The ambassador has sent to tell her how necessary it is to send a messenger in all haste to him, many things having been discovered. But fearing that some of them may not be true, begs that if anything should have been written to him respecting her household, and especially her confessor, he will not credit it. For, by her salvation, she assures him the confessor serves her very loyally. A few days before, had written to him, but it would take reams of paper to repeat all that the ambassador has said against her and the honour of her house, through the affection he feels for her former servant Francisca de Caceres. Thinks he would rather die than see what she has passed through. Will not believe he looks on her as his daughter unless he punishes the said ambassador, and sends him word to confine himself to the affairs of his embassy, and not to meddle in those of her household. Begs him to see to this before her life is sacrificed, as she fears it will be soon, owing to the trials she has to endure. —Richmond, 20th March 1509.
In cipher. Deciphered by Almazan. The original letter in cipher is not extant.
Spanish. pp. 1½.
No date. S. E. T. c.

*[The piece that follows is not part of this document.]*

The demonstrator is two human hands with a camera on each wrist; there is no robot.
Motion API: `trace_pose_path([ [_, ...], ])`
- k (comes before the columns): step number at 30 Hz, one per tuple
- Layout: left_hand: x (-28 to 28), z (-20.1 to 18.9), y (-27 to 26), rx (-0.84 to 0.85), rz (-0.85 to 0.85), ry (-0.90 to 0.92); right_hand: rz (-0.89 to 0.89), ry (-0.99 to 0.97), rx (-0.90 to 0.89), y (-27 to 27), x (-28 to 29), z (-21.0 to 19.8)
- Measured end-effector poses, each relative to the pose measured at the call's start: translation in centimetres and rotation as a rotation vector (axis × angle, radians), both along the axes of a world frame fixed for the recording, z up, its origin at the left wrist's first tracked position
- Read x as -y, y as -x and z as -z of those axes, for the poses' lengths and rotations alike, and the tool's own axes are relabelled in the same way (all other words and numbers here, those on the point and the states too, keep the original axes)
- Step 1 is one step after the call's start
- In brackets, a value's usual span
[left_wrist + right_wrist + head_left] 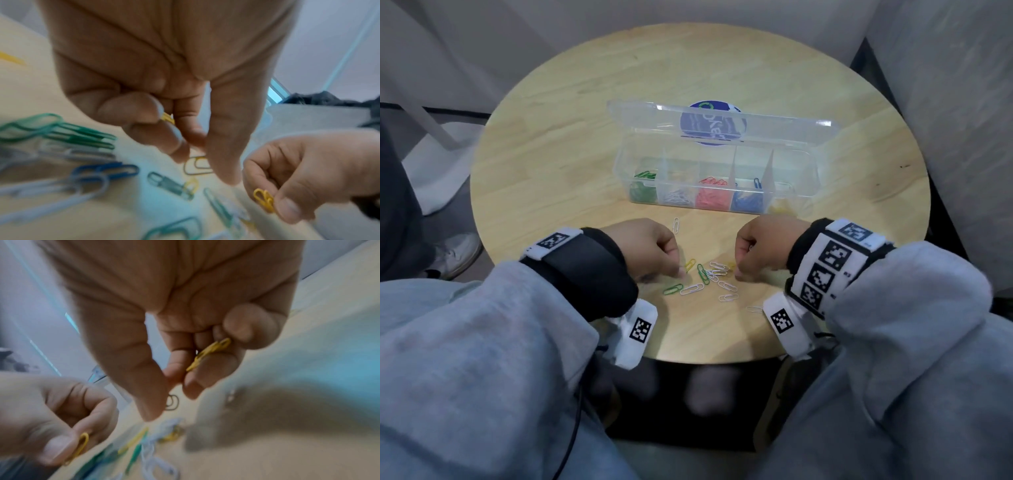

I. L. 2. 605. De Puebla.
A List of the State Papers left by Rodriguez Gundisalvi de Puebla, to Gonzales Hernandez, and Ruyz Diaz de Puebla.
1. Two ratifications of the treaty concluded between De Puebla and the Bishop of London, on the 26th [blank] 1500.
2. A ratification of the treaty of marriage between the Princess Katharine, and Arthur Prince of Wales, dated 4th February 1498.
3. Commission of the Princess Katharine to De Puebla, to conclude the marriage with Prince Arthur, dated 12th of March [14]99.
4. Ratification of the marriage treaty by the Princess Katharine.
5. Ratification by Ferdinand and Isabella of the marriage treaty of the Princess Katharine, dated 4th February 1498.
6. Power to treat, given to Doctor De Puebla, and dated 12th March 1496.
7. Commission of the Princess Katharine to conclude her marriage per verba de prœsenti.
8. A duplicate of the same power.
9. A commission of the King of England to conclude the marriage of Prince Arthur with the Princess Katharine.
10. A duplicate of the same commission.
11. Another commission of the King of England to conclude the marriage of Prince Arthur with the Princess Katharine, dated 18th July 1497.
French. pp. 3.
[It seems that this list was made by a Commissioner of the Emperor Charles V. at the time of the divorce.]